Among the lines below, return each one that contains the word "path".

[[ Records open ]]

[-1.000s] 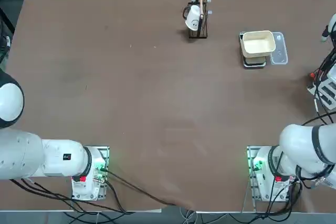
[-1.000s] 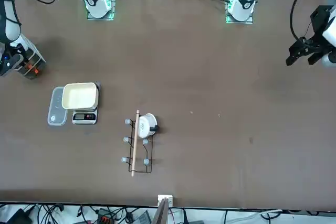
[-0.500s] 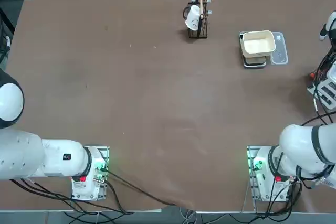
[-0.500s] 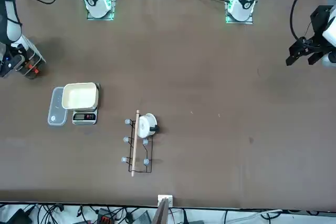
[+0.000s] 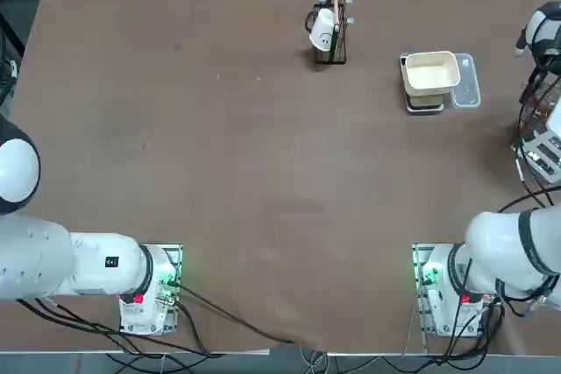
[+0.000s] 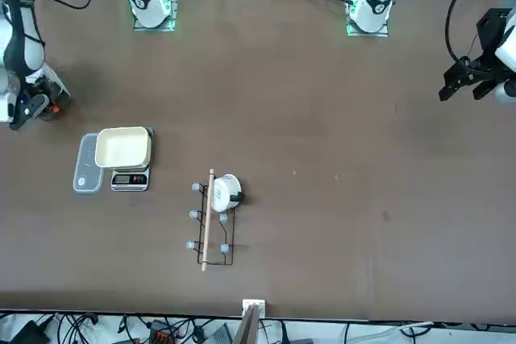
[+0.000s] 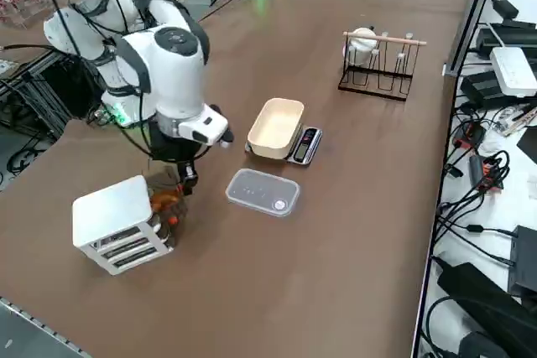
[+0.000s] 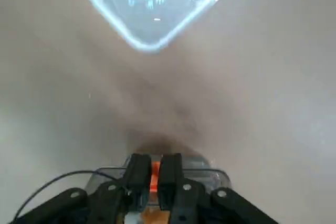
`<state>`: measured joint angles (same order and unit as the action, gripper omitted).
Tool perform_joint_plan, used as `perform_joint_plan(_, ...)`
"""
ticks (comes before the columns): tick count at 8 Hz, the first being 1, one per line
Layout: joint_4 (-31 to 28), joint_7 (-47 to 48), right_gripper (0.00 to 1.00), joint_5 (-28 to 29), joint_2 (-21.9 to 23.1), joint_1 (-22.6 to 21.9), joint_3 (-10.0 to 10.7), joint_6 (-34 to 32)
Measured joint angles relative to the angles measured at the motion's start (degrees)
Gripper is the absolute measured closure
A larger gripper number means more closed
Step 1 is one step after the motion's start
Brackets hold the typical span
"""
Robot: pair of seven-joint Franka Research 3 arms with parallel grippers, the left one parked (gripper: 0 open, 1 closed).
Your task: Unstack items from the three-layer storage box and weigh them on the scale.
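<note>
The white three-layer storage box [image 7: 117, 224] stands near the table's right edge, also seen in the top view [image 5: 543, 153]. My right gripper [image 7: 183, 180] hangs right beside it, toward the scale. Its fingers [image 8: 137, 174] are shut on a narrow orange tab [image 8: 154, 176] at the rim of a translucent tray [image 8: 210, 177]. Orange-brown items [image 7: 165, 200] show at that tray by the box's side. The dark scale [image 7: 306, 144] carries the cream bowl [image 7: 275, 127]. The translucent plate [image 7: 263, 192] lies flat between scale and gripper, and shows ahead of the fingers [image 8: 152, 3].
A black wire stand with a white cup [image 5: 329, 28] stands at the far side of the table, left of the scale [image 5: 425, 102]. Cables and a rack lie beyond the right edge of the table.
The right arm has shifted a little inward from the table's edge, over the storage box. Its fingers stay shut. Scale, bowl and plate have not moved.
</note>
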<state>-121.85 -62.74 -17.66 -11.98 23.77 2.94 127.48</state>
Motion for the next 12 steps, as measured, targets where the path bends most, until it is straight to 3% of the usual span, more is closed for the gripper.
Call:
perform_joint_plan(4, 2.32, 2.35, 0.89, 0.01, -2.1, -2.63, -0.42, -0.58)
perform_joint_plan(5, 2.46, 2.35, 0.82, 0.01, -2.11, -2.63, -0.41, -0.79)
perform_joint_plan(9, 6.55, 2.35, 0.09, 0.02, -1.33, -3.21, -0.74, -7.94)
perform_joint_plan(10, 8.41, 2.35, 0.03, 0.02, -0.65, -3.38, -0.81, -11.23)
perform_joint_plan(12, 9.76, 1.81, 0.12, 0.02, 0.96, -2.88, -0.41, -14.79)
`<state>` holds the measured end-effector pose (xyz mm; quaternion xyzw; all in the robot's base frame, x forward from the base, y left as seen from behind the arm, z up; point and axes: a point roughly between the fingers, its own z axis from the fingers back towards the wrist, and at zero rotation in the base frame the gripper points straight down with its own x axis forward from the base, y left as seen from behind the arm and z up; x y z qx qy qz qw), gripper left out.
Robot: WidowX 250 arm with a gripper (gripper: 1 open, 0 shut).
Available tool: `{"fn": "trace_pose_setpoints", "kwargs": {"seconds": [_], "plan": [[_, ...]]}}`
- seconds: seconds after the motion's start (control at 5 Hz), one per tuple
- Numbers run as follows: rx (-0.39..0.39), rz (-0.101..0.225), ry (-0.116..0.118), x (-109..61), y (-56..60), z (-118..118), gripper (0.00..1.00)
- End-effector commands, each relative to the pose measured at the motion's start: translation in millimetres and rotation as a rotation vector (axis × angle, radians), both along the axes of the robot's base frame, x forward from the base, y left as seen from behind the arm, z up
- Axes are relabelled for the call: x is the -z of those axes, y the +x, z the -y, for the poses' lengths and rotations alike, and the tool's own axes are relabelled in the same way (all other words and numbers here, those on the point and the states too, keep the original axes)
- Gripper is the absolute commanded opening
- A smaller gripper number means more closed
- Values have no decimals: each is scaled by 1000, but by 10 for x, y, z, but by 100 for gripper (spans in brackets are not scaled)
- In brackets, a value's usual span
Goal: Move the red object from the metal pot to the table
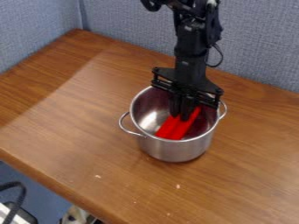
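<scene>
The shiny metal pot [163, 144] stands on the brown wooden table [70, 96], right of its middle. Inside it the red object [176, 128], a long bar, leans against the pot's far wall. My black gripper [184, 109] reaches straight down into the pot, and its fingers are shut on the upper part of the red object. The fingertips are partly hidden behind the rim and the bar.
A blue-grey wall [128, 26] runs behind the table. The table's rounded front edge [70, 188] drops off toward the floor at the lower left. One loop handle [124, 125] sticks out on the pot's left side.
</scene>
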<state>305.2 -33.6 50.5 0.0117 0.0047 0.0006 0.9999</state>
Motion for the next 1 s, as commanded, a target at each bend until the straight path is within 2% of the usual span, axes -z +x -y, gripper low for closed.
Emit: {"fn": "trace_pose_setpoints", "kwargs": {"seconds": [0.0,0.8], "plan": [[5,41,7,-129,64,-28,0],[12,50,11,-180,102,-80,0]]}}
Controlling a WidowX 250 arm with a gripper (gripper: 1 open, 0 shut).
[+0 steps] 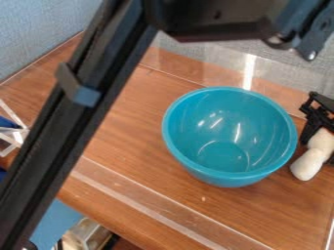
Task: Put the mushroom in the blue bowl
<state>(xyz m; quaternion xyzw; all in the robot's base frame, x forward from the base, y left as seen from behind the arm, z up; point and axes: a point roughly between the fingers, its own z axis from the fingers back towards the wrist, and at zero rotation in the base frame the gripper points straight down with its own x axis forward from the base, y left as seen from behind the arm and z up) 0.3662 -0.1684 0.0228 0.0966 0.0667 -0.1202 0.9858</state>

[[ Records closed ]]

## Completed exercise
Motion for the next 12 steps, as measured, targets where the path bends most, until it is straight to 3% of the usual span, more is closed for the gripper.
Motion for the next 1 s, as commanded, a target at each bend until the straight path is within 2% of the usual span, axes -z +x -y, gripper low for closed.

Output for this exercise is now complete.